You don’t have to watch Markosian at work for long to see why she was chosen Teacher of the Year. She is full of energy, easily engaging her students in discussion, and it’s obvious that she enjoys science. Speaking to the class about the space program and plans for a manned journey to Mars, she radiated enthusiasm. “It’ll be a really big thing,” she said, comparing it to the first manned lunar expedition. “I can’t wait to see the pictures!” She emphasized that the Mars visit would take place in the students’ lifetimes.
The students asked what the next step after Mars would be. “The moons of Jupiter,” she said, but cautioned that it was well in the future.
The students watched a video – “Earth’s Orbit Song” – that presented a wealth of facts about the Sun, the Earth, and the Moon, with a catchy rhythm and bright illustrations. Markosian drew attention to two facts from the video – the fact that the orbits of the celestial bodies are elliptical, and the distance from the Earth to the Moon is large enough for all the other planets in the Solar System to fit between the Earth and the Moon–that’s a long distance!
While much of the class involved the students working with iPads and other high-tech educational tools, Markosian was quick to use lower-tech instructional methods. At one point, she held her hand near her face to illustrate the relative positions of the Earth and Moon. At another point, she sat with several students at a table with bright lights to simulate the Sun, and small rubber balls representing the Earth and Moon. By changing the positions of the rubber balls, the students could see not only the phases of the Moon but the geometry of eclipses. “This is so cool!” said one student.
That sentiment is one Markosian shares. Asked why she chose science teaching as a career, she said she had taught every subject while substituting at Galena and realized “science was the most fun. I want to be one of the fun teachers,” the ones the students talk about when they get home.

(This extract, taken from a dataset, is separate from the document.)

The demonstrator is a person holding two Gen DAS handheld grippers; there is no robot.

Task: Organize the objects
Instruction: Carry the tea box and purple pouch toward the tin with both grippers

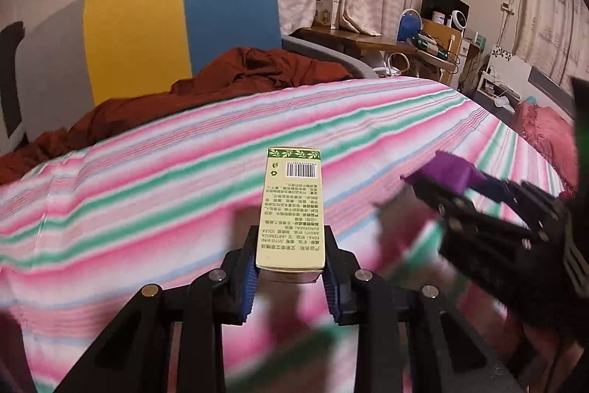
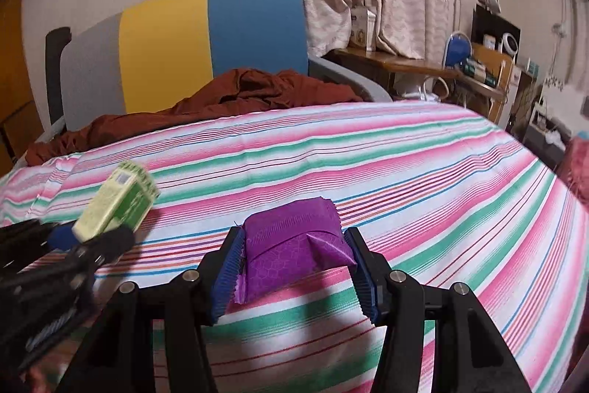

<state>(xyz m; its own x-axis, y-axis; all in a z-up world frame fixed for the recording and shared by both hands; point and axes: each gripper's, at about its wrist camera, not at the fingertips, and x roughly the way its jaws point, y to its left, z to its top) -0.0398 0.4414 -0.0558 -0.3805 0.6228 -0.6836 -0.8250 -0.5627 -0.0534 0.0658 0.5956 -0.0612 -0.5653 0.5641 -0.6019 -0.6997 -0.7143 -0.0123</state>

She spoke enthusiastically about her own scientific interests – notably a teachers’ workshop with NASA at Wallops Island, where she rubbed elbows with space scientists and got to see a launch from “about 300 feet away.” Kent County’s school system, she said, has been wonderful about providing educational opportunities for their teachers. She also told of visiting an active volcano – a cultural tour of Hawaii’s Kilauea, with a Hawaiian tribal chief as her guide. The volcano is a sacred spot in the Hawaiian religion, and visits are strictly regulated, she said.
In addition to her science classes, Markosian also coaches cheerleading and takes part in the Positive Behavior Intervention and Support program, in which students are rewarded for good behavior. She also works with the Lamont Company to give the students experience in testing water. In another class, she taught the basics of forensics – showing the students the elements of fingerprints and toothprints to identify “suspects.” The toothprint specimens are collected using candy – which adds to the students’ interest, not surprisingly.
Markosian is taking courses toward her Master’s degree at Wilmington University in Delaware, with an eventual aim of getting certified as a school administrator. That’s a ways in the future, though – for now, she’s thoroughly enjoying her role as “the fun teacher” at Kent County Middle School.